Can standard new indigo denim be dyed black, or almost black?

About 18 months ago, on Ebay, I got a pair of black jeans, but when I got them it turned out that they were really an extremely dark blue. This was OK, because I wanted them to wear to the office occasionally, instead of regular blue jeans, and they were still OK for that. Now, however, after 18 months, they’re getting a bit too washed out and I’d like to replace them.

The problem is that I can’t find this style and color anywhere. It’s as if the pair I have is the only exemplar of this style in this color that ever existed. The EBay member who sold them to me reported that she had gotten them “at a boutique”. I suspect that the boutique had them dyed to be able to sell a unique product. So now I’m thinking that perhaps, if I buy a regular pair of these jeans in the standard dark-indigo color, it would possible to have them died black or almost black. If so, who would do it? Any dry cleaner? Or would I have to find some kind of specialist?

I’d imagine that an application of RIT dye would work for this. The supermarket I used to work in sold it, but I’m unsure if supermarkets still carry this product. If not, any fabric store should be able to point you in the right direction.


Dying fabric is a fairly easy do it yourself project. Any fabric store can point you towards an effective fabric dye and you can then dye the pants yourself following the instructions on the dye.

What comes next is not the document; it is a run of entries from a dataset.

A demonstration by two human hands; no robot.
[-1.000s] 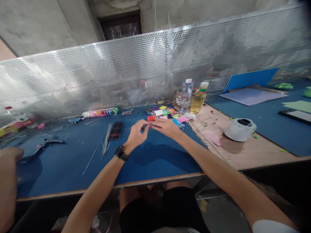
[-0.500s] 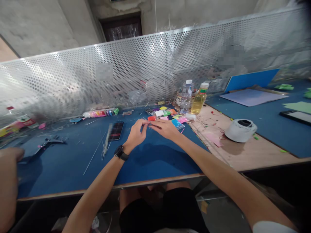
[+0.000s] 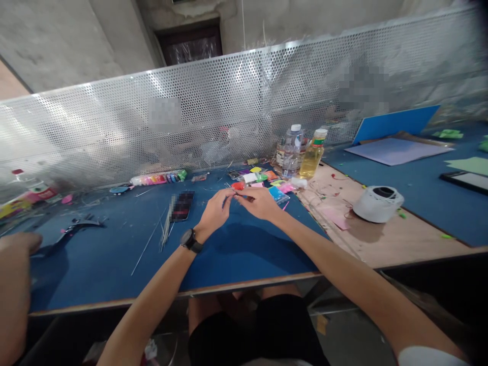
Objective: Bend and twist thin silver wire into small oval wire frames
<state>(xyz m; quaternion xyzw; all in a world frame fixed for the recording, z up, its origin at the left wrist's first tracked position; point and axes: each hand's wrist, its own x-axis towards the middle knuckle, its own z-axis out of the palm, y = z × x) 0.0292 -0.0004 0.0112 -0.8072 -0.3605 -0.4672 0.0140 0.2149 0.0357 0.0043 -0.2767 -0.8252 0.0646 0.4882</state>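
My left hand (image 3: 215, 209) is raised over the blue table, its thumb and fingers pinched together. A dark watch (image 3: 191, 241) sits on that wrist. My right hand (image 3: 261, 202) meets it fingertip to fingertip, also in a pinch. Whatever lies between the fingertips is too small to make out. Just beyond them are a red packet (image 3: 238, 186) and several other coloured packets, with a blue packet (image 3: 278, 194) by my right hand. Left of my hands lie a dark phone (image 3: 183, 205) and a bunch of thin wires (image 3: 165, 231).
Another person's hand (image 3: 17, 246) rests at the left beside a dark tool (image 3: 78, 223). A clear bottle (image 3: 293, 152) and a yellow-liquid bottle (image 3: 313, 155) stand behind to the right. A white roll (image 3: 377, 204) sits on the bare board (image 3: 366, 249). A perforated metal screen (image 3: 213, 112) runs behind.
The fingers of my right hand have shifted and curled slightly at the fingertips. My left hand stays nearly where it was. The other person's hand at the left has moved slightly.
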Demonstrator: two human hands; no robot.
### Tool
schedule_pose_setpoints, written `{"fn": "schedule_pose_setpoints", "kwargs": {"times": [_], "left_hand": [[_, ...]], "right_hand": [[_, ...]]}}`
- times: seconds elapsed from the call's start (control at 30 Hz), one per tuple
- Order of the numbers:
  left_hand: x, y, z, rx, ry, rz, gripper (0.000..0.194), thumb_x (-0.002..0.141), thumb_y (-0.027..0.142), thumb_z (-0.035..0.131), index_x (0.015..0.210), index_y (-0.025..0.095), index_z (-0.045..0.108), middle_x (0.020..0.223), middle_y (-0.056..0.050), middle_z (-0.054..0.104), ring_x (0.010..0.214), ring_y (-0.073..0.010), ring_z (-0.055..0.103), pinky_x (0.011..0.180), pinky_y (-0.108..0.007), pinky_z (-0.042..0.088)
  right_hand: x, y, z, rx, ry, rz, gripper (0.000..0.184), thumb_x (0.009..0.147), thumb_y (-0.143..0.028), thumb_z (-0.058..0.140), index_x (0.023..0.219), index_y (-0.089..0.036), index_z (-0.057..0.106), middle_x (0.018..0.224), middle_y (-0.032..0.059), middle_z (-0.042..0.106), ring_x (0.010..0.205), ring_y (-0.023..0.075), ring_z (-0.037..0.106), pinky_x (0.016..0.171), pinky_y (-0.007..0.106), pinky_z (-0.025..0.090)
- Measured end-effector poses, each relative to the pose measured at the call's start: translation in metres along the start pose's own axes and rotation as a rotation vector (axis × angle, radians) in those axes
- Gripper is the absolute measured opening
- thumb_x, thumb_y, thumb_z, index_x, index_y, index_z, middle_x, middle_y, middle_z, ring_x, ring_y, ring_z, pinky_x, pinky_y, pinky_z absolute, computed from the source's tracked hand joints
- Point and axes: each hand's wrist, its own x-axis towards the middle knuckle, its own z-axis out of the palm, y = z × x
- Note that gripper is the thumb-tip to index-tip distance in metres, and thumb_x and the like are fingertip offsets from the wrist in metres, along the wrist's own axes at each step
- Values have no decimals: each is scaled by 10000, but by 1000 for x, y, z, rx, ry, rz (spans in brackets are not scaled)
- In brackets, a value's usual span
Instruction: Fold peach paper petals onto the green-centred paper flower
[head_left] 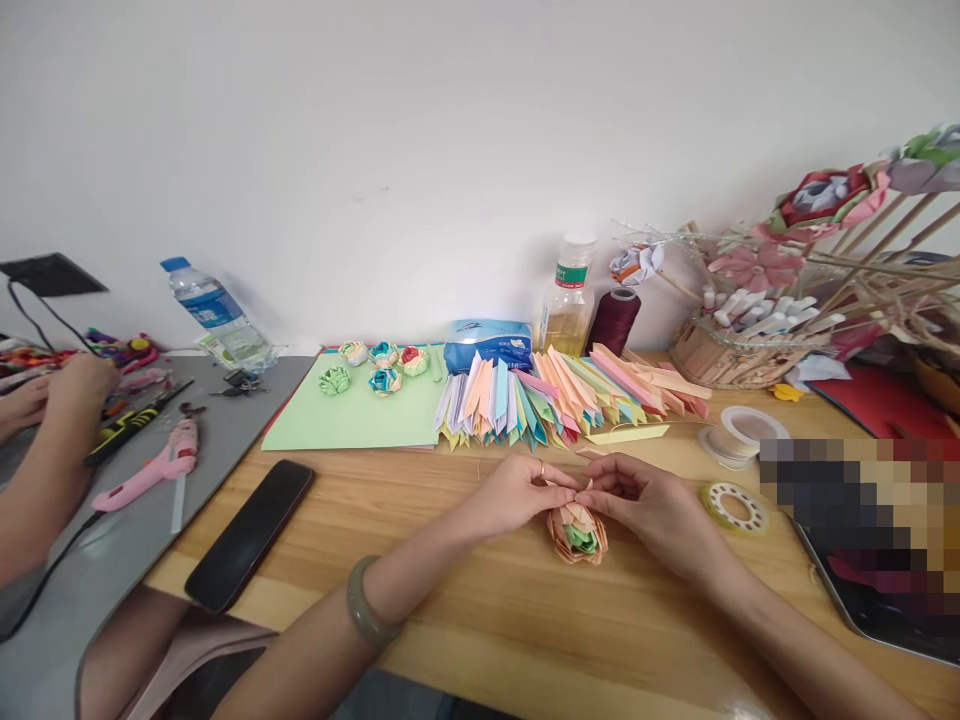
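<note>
Between my hands is a folded paper flower (577, 532), orange-peach outside with green petals at its centre. My left hand (517, 492), with a ring and a bangle on that arm, pinches the flower's upper edge. My right hand (637, 492) pinches the same edge from the other side, fingertips close to the left ones. What exactly the fingertips press is partly hidden. Just behind my hands lies a row of folded paper strips (517, 400) in many colours.
Finished paper flowers (384, 381) sit on green paper (345, 425). A phone (251, 535) lies left; tape rolls (735, 507) and a tablet (862, 590) lie right. A co-worker's arms (52, 440) are at far left, near a pink glue gun (154, 470). Bottles (568, 300) stand behind.
</note>
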Motion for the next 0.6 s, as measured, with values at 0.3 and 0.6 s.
{"fn": "schedule_pose_setpoints", "kwargs": {"times": [0.3,0.6], "left_hand": [[-1,2,2,36,92,63,360,632,258,633,959,110,641,919,-93,664,791,-173,589,727,-279,437],[-8,14,1,-269,-3,-25,260,525,261,726,702,101,624,661,-14,602,621,-94,527,642,-231,384]], "right_hand": [[-1,-6,-1,-73,28,-12,268,659,-411,657,752,-174,573,683,18,628,609,151,552,551,243,406],[1,-15,-6,209,-236,134,292,634,-429,663,700,-158,575,668,-9,585,614,126,534,579,239,400]]}}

Some fibers don’t dye well, but denim (cotton) should be fine.

Target and WalMart sell RIT in provocative quantities. You should be able to find it anywhere.

Sorry to be the voice of dissent (and experience) but I would **not **recommend RIT for black dye. Black is a very difficult color not only to die, but to maintain. Esentially, there is no “black” dye , only very, very dark green, purple or blue. Blacks also wash out at different rates, which is why some of your black socks don’t match your black pants. RIT just simply doesn’t cut it, in my experience.

That’s not to say you can’t do it yourself. You certainly can, and it’s not hard, but you need a high quality fiber reactive dye like Procion and a prewash/afterwash like Synthrapol. I would use the Vat-dye method either on the stovetop or in a washing machine. Note that for black, you need to double the amount of both dye and salt.

If your not a do-it-yourselfer, then looking in the yellow pages for a place which dyes wedding dresses or costumes is your best bet.

:smack: And if you’re not a moron like me, you’ll know it should be “you’re” and not “your” in that last sentence.

And that black is a difficult color to DYE, not DIE. :smiley:

:smack: :smack:
:::Adopts her cat’s “I meant to do that” face:::

Oh, yeah? You ever seen someone die black? Purple and bloated, white and pasty, yellow and bruisy I’ll give ya. Various African-inspired brown ashy shades, sure. But BLACK? Black takes talent. And a fire.

Wow, thanks for all the responses. This answer almost seems to confirm what I thought: that they tried to die my old pair black but didn’t succeed in making it completely black. Where you would normally see wear highlights, I could see that they were really deep, deep, blue. But that’s acceptable.

Unfortunately I’m not sure I can do this myself. We either have our laundry done, or use a laundromat; I’m not sure trying to dye something would be acceptable there.